9. Apparatus as claimed in claim 1, further comprising a detector
for detecting radiation transmitted back through said fiber, said
radiation indicating a bend in said fiber or burn back of an end of
said fiber.
10. Apparatus as claimed in claim 1, further comprising a detector
for detecting radiation transmitted back through said introducer,
said introducer acting as a waveguide for transmitting said
radiation.
11. Apparatus as claimed in claim 1, wherein said energy deliver
device is an optical fiber arranged to emit light in a radial
direction.
12. Apparatus as claimed in claim 10, wherein said fiber is tip is
selected from the group consisting of a cone-shaped tip, an orb, an
inverted cone, an angled tip, a reflective tip.
13. Apparatus as claimed in claim 1, wherein said introducer has a
highly flexible tip to eliminate need for a guide wire.
14. Apparatus for therapeutic in vivo application of energy to a
tissue, comprising: an optical fiber; a catheter arranged to be
inserted into a body cavity and to receive said optical fiber, said
optical fiber being moved through said catheter to a position at
which energy may be delivered by said optical fiber to the tissue;
and an optical feedback circuit, wherein said catheter serves as a
waveguide for radiation generated as a result of delivery of energy
by the optical fiber and said optical feedback circuit detects said
radiation.
15. Apparatus as claimed in claim 13, wherein said radiation is
generated by heating at least one of said optical fiber, said
tissue, and said catheter.
16. Apparatus as claimed in claim 14, wherein said radiation is
visible light.
17. Apparatus as claimed in claim 13, wherein said feedback circuit
is arranged to detect energy from said fiber or an aiming beam that
has propagated back through the catheter.

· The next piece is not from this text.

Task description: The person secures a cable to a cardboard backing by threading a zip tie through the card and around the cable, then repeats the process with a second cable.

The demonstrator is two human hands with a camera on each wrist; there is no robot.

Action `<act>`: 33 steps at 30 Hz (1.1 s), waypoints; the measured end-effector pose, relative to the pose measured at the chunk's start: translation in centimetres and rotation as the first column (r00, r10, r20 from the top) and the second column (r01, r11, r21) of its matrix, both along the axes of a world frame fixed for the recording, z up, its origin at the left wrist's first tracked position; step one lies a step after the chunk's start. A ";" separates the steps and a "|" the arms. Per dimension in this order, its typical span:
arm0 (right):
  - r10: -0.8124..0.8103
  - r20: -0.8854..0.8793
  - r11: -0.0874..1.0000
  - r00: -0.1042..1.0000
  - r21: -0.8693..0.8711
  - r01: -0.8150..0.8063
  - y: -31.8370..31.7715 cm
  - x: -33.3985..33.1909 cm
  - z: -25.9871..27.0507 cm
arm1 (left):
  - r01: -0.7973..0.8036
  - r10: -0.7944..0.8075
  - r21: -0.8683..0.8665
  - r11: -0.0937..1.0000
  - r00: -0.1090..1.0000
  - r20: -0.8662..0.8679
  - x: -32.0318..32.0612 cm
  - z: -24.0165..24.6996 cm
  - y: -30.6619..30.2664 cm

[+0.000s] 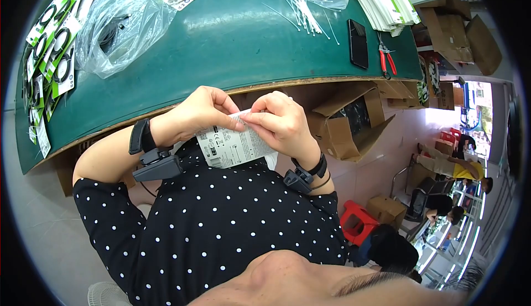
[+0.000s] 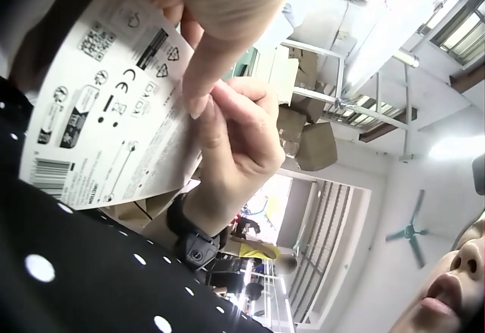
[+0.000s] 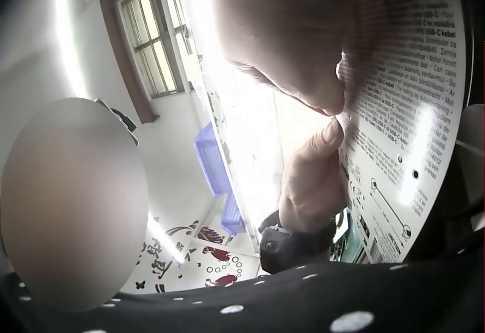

18. Apparatus as claimed in claim 16, wherein said catheter is
filled with a fluid, and said radiation passes through said fluid
before detection.
19. Apparatus as claimed in claim 13, wherein said end of said
fiber is surrounded by a heat sink to prevent burn back of a
coating of said fiber.
20. Apparatus as claimed in claim 18, further comprising an
insulator surrounding a portion of said fiber, said heat sink
surrounding said insulator.
21. Apparatus for therapeutic in vivo application of energy to a
tissue, comprising: an optical fiber; means for delivering laser
energy to the optical fiber; and at a tip of the fiber that is
inserted into a body cavity, a heat sink surrounding a portion of
the fiber for drawing heat away from said fiber tip and preventing
burn back.
22. A method of delivering energy through an optical fiber to a
tissue, comprising the steps of: guiding an introducer sheath to a
treatment site near the tissue; inserting the fiber into the
introducer sheath and moving a tip of the fiber to the treatment
site and delivering said energy while the fiber is still within the
introducer sheath so as to prevent contact between the fiber and
body fluids or other tissues.
23. A method as claimed in claim 21, further comprising the step of
initially inserting a guide wire to the treatment site and
inserting the introducer sheath over the guidewire through an
opening in the patient.
24. A method as claimed in claim 22, wherein an opening at the end
of the introducer sheath that is at the treatment site has an
internal diameter that is larger than the diameter of the guide
wire but smaller than a diameter of the fiber.
25. A method as claimed in claim 21, wherein said tissue is a blood
vessel.
26. A method as claimed in claim 24, wherein said method is carried
out without a dilator.
27. A method as claimed in claim 21, further comprising the step of
using feedback to control at least one of a rate of pullback, laser
enable, or energy delivered.
28. A method as claimed in claim 21, wherein said fiber is
preventing from being moved out of said introducer sheath by a
mechanical stop.
Description
[0001] This application claims the benefit of U.S. Provisional
Application Ser. No. 60/711,273, filed Aug. 26, 2005.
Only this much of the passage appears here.